[Source records]

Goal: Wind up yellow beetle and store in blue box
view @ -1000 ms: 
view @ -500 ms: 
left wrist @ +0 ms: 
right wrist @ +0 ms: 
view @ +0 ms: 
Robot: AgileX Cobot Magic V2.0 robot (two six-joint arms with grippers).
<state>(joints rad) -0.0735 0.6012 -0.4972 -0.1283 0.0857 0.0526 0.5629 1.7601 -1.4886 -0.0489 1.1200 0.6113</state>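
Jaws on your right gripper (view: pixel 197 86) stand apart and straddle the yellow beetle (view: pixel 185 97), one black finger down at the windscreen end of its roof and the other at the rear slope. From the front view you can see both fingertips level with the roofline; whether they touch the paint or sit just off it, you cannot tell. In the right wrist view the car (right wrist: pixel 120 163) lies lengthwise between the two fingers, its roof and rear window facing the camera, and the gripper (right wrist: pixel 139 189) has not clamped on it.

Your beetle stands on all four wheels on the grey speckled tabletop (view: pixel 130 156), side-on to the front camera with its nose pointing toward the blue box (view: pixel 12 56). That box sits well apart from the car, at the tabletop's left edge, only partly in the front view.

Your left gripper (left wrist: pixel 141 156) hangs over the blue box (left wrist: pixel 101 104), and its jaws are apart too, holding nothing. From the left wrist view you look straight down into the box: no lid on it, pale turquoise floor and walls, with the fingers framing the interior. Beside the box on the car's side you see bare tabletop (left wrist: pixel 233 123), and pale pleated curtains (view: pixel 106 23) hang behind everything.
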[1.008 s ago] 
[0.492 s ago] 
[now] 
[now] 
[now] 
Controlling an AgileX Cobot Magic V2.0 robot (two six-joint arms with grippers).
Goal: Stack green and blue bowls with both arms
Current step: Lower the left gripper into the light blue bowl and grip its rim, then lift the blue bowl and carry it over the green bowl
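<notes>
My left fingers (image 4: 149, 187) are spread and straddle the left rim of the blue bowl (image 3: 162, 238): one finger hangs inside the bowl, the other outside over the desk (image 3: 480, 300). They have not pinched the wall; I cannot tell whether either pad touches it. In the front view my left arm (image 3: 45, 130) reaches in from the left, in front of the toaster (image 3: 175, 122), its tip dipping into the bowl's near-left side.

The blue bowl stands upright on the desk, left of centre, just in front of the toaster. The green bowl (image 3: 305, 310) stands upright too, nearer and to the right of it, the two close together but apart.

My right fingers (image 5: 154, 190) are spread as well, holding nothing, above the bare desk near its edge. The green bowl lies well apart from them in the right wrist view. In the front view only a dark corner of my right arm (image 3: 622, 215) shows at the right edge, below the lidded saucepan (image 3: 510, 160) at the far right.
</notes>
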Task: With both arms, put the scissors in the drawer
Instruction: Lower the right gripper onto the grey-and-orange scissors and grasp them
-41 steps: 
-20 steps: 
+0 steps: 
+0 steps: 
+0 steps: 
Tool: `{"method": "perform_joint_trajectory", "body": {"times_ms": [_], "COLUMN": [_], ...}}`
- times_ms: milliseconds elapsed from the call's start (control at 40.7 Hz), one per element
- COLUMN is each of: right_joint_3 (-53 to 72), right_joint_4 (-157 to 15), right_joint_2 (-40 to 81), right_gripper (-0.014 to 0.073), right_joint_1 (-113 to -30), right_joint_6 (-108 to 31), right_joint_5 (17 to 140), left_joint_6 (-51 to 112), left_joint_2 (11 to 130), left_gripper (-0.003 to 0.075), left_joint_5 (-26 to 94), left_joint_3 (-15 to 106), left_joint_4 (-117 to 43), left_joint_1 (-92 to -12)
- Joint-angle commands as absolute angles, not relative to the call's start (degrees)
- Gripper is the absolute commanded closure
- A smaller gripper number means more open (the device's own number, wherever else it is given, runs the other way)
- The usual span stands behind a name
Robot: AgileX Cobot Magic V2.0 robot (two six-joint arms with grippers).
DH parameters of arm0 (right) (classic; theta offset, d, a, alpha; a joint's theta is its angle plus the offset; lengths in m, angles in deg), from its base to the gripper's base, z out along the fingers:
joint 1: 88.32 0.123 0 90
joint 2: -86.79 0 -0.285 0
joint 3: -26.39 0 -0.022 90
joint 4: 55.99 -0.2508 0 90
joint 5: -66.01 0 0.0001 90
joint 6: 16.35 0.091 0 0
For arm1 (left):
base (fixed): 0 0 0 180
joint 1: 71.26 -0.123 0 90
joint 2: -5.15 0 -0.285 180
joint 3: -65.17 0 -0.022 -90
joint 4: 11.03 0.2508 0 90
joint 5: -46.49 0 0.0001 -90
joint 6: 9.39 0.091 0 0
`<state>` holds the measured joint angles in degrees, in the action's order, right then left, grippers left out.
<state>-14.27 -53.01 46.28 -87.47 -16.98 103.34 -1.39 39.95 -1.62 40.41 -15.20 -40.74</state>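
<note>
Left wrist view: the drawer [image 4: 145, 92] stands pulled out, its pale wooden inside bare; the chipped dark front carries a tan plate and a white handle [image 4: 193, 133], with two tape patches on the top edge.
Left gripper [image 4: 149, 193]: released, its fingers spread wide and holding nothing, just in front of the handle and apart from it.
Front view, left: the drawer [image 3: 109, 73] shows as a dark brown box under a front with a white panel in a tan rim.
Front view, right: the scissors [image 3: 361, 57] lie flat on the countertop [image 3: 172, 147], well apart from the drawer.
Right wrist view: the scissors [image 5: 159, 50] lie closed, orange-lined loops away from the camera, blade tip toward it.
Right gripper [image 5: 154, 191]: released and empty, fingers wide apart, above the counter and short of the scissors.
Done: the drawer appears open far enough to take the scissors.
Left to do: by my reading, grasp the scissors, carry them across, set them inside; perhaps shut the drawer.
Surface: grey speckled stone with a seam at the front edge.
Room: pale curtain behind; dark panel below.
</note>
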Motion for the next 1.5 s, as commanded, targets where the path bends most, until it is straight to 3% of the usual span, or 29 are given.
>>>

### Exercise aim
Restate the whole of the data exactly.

### Your response
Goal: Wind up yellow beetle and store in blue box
view @ -1000 ms: 
view @ -500 ms: 
left wrist @ +0 ms: 
right wrist @ +0 ms: 
view @ +0 ms: 
Robot: AgileX Cobot Magic V2.0 robot (two six-joint arms with grippers).
<state>(joints rad) -0.0735 0.6012 -0.4972 -0.1283 0.0857 0.0526 0.5629 1.7601 -1.4886 -0.0489 1.1200 0.6113</state>
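Jaws on your right gripper (view: pixel 197 86) stand apart and straddle the yellow beetle (view: pixel 185 97), one black finger down at the windscreen end of its roof and the other at the rear slope. From the front view you can see both fingertips level with the roofline; whether they touch the paint or sit just off it, you cannot tell. In the right wrist view the car (right wrist: pixel 120 163) lies lengthwise between the two fingers, its roof and rear window facing the camera, and the gripper (right wrist: pixel 139 189) has not clamped on it.

Your beetle stands on all four wheels on the grey speckled tabletop (view: pixel 130 156), side-on to the front camera with its nose pointing toward the blue box (view: pixel 12 56). That box sits well apart from the car, at the tabletop's left edge, only partly in the front view.

Your left gripper (left wrist: pixel 141 156) hangs over the blue box (left wrist: pixel 101 104), and its jaws are apart too, holding nothing. From the left wrist view you look straight down into the box: no lid on it, pale turquoise floor and walls, with the fingers framing the interior. Beside the box on the car's side you see bare tabletop (left wrist: pixel 233 123), and pale pleated curtains (view: pixel 106 23) hang behind everything.
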[1.008 s ago] 
[0.492 s ago] 
[now] 
[now] 
[now] 
Controlling an AgileX Cobot Magic V2.0 robot (two six-joint arms with grippers).
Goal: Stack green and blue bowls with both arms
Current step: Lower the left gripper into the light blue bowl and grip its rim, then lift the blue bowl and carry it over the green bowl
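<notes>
My left fingers (image 4: 149, 187) are spread and straddle the left rim of the blue bowl (image 3: 162, 238): one finger hangs inside the bowl, the other outside over the desk (image 3: 480, 300). They have not pinched the wall; I cannot tell whether either pad touches it. In the front view my left arm (image 3: 45, 130) reaches in from the left, in front of the toaster (image 3: 175, 122), its tip dipping into the bowl's near-left side.

The blue bowl stands upright on the desk, left of centre, just in front of the toaster. The green bowl (image 3: 305, 310) stands upright too, nearer and to the right of it, the two close together but apart.

My right fingers (image 5: 154, 190) are spread as well, holding nothing, above the bare desk near its edge. The green bowl lies well apart from them in the right wrist view. In the front view only a dark corner of my right arm (image 3: 622, 215) shows at the right edge, below the lidded saucepan (image 3: 510, 160) at the far right.
</notes>
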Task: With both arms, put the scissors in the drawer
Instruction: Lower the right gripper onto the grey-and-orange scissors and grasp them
-41 steps: 
-20 steps: 
+0 steps: 
+0 steps: 
+0 steps: 
Tool: `{"method": "perform_joint_trajectory", "body": {"times_ms": [_], "COLUMN": [_], ...}}`
- times_ms: milliseconds elapsed from the call's start (control at 40.7 Hz), one per element
- COLUMN is each of: right_joint_3 (-53 to 72), right_joint_4 (-157 to 15), right_joint_2 (-40 to 81), right_gripper (-0.014 to 0.073), right_joint_1 (-113 to -30), right_joint_6 (-108 to 31), right_joint_5 (17 to 140), left_joint_6 (-51 to 112), left_joint_2 (11 to 130), left_gripper (-0.003 to 0.075), left_joint_5 (-26 to 94), left_joint_3 (-15 to 106), left_joint_4 (-117 to 43), left_joint_1 (-92 to -12)
- Joint-angle commands as absolute angles, not relative to the call's start (degrees)
- Gripper is the absolute commanded closure
- A smaller gripper number means more open (the device's own number, wherever else it is given, runs the other way)
- The usual span stands behind a name
Robot: AgileX Cobot Magic V2.0 robot (two six-joint arms with grippers).
DH parameters of arm0 (right) (classic; theta offset, d, a, alpha; a joint's theta is its angle plus the offset; lengths in m, angles in deg), from its base to the gripper's base, z out along the fingers:
joint 1: 88.32 0.123 0 90
joint 2: -86.79 0 -0.285 0
joint 3: -26.39 0 -0.022 90
joint 4: 55.99 -0.2508 0 90
joint 5: -66.01 0 0.0001 90
joint 6: 16.35 0.091 0 0
For arm1 (left):
base (fixed): 0 0 0 180
joint 1: 71.26 -0.123 0 90
joint 2: -5.15 0 -0.285 180
joint 3: -65.17 0 -0.022 -90
joint 4: 11.03 0.2508 0 90
joint 5: -46.49 0 0.0001 -90
joint 6: 9.39 0.091 0 0
`<state>` holds the measured joint angles in degrees, in the action's order, right then left, grippers left out.
<state>-14.27 -53.01 46.28 -87.47 -16.98 103.34 -1.39 39.95 -1.62 40.41 -15.20 -40.74</state>
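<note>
Left wrist view: the drawer [image 4: 145, 92] stands pulled out, its pale wooden inside bare; the chipped dark front carries a tan plate and a white handle [image 4: 193, 133], with two tape patches on the top edge.
Left gripper [image 4: 149, 193]: released, its fingers spread wide and holding nothing, just in front of the handle and apart from it.
Front view, left: the drawer [image 3: 109, 73] shows as a dark brown box under a front with a white panel in a tan rim.
Front view, right: the scissors [image 3: 361, 57] lie flat on the countertop [image 3: 172, 147], well apart from the drawer.
Right wrist view: the scissors [image 5: 159, 50] lie closed, orange-lined loops away from the camera, blade tip toward it.
Right gripper [image 5: 154, 191]: released and empty, fingers wide apart, above the counter and short of the scissors.
Done: the drawer appears open far enough to take the scissors.
Left to do: by my reading, grasp the scissors, carry them across, set them inside; perhaps shut the drawer.
Surface: grey speckled stone with a seam at the front edge.
Room: pale curtain behind; dark panel below.
</note>
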Motion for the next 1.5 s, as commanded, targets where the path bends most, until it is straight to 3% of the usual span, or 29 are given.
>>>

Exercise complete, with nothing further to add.